Your assignment:
Look over the entries and say how many lines include the word "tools". Only the number, please.

The input:
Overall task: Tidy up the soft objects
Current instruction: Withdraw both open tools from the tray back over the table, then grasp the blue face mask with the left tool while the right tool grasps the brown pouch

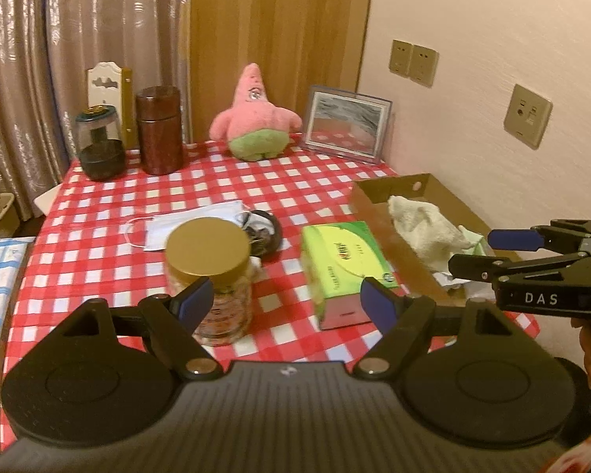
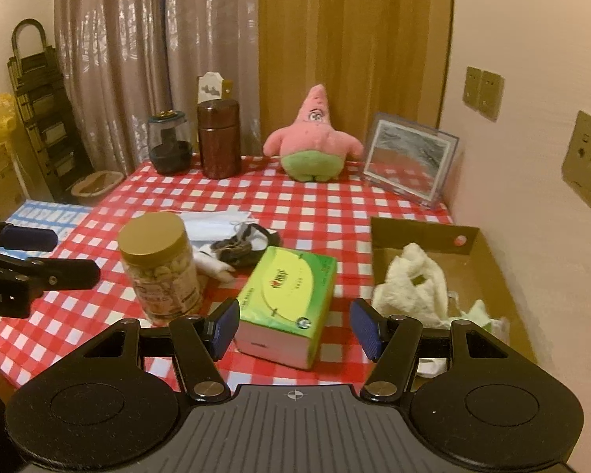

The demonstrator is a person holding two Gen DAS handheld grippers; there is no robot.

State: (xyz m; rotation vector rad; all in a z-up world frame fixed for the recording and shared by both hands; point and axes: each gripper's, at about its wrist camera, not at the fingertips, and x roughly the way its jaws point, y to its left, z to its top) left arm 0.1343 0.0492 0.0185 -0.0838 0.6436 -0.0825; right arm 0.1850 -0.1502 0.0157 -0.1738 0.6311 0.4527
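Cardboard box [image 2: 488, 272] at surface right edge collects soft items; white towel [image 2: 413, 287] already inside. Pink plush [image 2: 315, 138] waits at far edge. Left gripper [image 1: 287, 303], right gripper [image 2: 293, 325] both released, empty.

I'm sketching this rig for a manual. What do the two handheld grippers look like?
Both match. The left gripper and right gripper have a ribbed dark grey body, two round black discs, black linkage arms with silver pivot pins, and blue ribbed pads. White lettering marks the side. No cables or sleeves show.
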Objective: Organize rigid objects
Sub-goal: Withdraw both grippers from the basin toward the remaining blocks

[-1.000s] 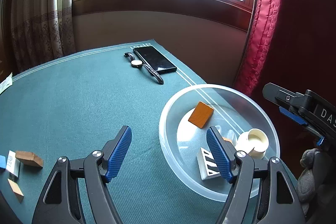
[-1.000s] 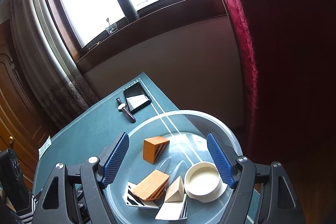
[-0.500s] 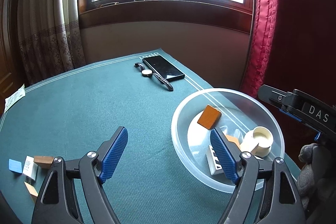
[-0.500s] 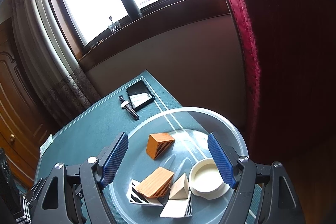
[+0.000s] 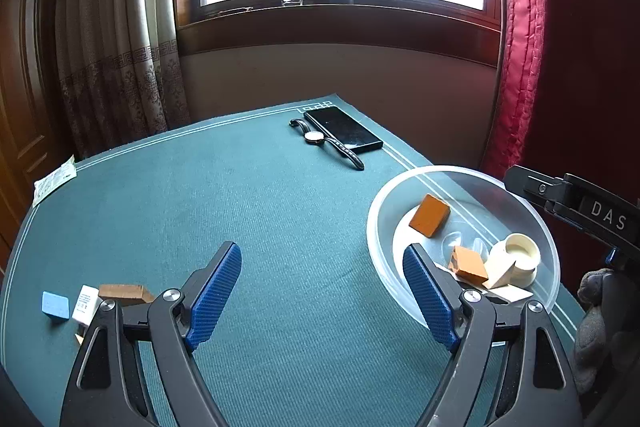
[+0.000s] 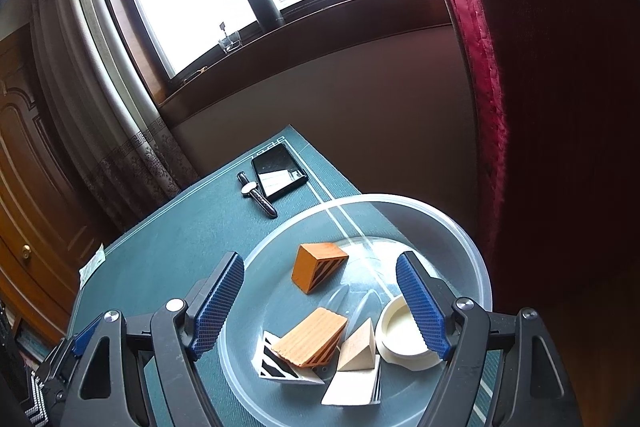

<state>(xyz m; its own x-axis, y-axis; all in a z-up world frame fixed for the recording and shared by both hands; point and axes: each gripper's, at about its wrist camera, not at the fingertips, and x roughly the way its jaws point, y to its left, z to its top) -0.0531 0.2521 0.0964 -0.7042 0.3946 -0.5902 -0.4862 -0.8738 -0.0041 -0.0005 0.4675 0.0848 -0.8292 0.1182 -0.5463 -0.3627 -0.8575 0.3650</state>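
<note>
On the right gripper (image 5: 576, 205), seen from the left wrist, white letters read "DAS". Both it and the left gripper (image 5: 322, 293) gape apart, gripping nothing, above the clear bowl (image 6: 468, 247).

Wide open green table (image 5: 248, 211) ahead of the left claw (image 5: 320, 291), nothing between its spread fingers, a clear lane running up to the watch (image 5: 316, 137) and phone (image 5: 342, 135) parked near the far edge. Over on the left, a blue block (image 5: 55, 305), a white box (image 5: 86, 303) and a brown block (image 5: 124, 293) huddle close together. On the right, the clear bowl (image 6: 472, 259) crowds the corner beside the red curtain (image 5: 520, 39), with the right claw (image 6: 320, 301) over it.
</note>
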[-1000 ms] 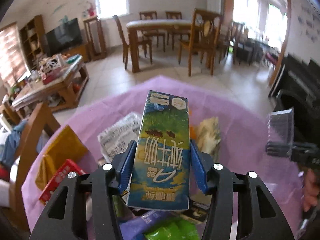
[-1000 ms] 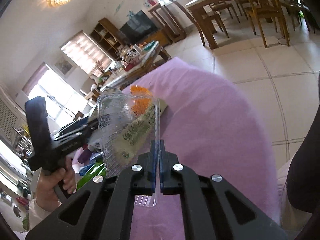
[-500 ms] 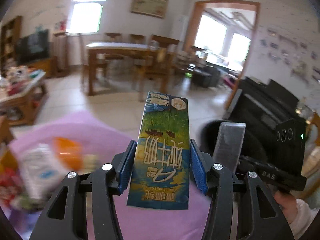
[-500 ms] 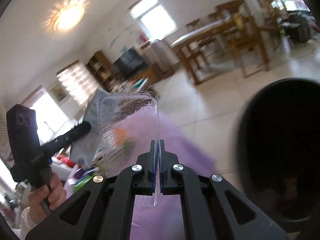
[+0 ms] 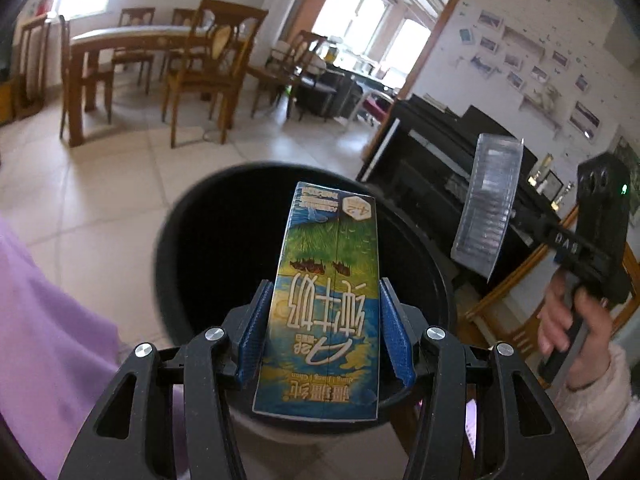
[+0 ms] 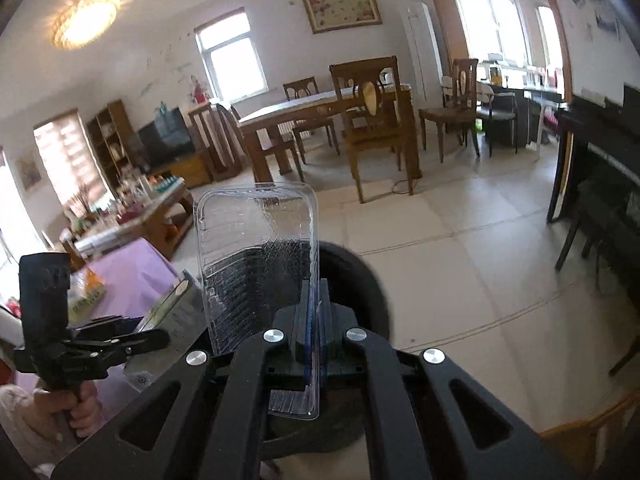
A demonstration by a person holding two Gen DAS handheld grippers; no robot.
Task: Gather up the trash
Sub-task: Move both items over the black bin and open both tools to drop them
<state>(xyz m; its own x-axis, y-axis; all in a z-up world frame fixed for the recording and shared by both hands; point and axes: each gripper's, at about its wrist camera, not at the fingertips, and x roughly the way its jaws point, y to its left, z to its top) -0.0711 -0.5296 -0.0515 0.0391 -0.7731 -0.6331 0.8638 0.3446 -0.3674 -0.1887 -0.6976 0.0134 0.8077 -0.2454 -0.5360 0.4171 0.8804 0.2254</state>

Reply:
2